(Stored entries)
......

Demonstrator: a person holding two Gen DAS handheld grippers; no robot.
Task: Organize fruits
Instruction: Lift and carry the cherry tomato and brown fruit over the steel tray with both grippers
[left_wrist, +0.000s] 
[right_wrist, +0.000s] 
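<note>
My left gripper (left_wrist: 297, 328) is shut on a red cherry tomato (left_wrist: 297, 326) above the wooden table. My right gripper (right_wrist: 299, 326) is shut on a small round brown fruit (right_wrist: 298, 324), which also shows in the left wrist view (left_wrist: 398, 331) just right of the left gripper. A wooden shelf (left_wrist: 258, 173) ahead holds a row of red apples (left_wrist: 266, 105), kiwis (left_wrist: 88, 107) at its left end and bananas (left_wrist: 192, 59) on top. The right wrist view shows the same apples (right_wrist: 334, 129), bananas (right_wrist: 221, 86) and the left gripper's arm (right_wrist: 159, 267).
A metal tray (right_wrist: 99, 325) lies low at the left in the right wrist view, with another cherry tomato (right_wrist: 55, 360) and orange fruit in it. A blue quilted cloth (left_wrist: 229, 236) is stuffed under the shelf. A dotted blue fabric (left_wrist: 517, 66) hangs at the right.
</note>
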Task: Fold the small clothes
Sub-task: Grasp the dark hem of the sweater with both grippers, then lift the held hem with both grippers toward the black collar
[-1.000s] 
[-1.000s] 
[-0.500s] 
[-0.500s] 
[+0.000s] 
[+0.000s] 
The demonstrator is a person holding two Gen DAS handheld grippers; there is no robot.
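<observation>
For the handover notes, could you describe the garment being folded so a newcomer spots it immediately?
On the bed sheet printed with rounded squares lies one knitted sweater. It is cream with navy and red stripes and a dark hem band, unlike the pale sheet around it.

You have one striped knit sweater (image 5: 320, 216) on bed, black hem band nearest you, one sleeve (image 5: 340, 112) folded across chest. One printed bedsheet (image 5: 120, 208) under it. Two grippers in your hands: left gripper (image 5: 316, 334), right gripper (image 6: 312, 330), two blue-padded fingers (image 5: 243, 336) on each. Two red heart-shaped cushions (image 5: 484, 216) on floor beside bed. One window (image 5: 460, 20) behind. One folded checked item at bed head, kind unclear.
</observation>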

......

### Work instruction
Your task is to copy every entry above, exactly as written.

### Answer section
Demonstrator: a person holding two Gen DAS handheld grippers; no robot.
Task: Organize fruits
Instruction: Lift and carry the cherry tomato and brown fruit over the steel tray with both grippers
[left_wrist, +0.000s] 
[right_wrist, +0.000s] 
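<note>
My left gripper (left_wrist: 297, 328) is shut on a red cherry tomato (left_wrist: 297, 326) above the wooden table. My right gripper (right_wrist: 299, 326) is shut on a small round brown fruit (right_wrist: 298, 324), which also shows in the left wrist view (left_wrist: 398, 331) just right of the left gripper. A wooden shelf (left_wrist: 258, 173) ahead holds a row of red apples (left_wrist: 266, 105), kiwis (left_wrist: 88, 107) at its left end and bananas (left_wrist: 192, 59) on top. The right wrist view shows the same apples (right_wrist: 334, 129), bananas (right_wrist: 221, 86) and the left gripper's arm (right_wrist: 159, 267).
A metal tray (right_wrist: 99, 325) lies low at the left in the right wrist view, with another cherry tomato (right_wrist: 55, 360) and orange fruit in it. A blue quilted cloth (left_wrist: 229, 236) is stuffed under the shelf. A dotted blue fabric (left_wrist: 517, 66) hangs at the right.
</note>
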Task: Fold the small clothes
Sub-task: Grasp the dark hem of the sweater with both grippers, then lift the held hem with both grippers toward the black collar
[-1.000s] 
[-1.000s] 
[-0.500s] 
[-0.500s] 
[+0.000s] 
[+0.000s] 
The demonstrator is a person holding two Gen DAS handheld grippers; there is no robot.
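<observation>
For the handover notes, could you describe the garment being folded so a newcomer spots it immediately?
On the bed sheet printed with rounded squares lies one knitted sweater. It is cream with navy and red stripes and a dark hem band, unlike the pale sheet around it.

You have one striped knit sweater (image 5: 320, 216) on bed, black hem band nearest you, one sleeve (image 5: 340, 112) folded across chest. One printed bedsheet (image 5: 120, 208) under it. Two grippers in your hands: left gripper (image 5: 316, 334), right gripper (image 6: 312, 330), two blue-padded fingers (image 5: 243, 336) on each. Two red heart-shaped cushions (image 5: 484, 216) on floor beside bed. One window (image 5: 460, 20) behind. One folded checked item at bed head, kind unclear.
</observation>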

For this exercise, the work is now complete.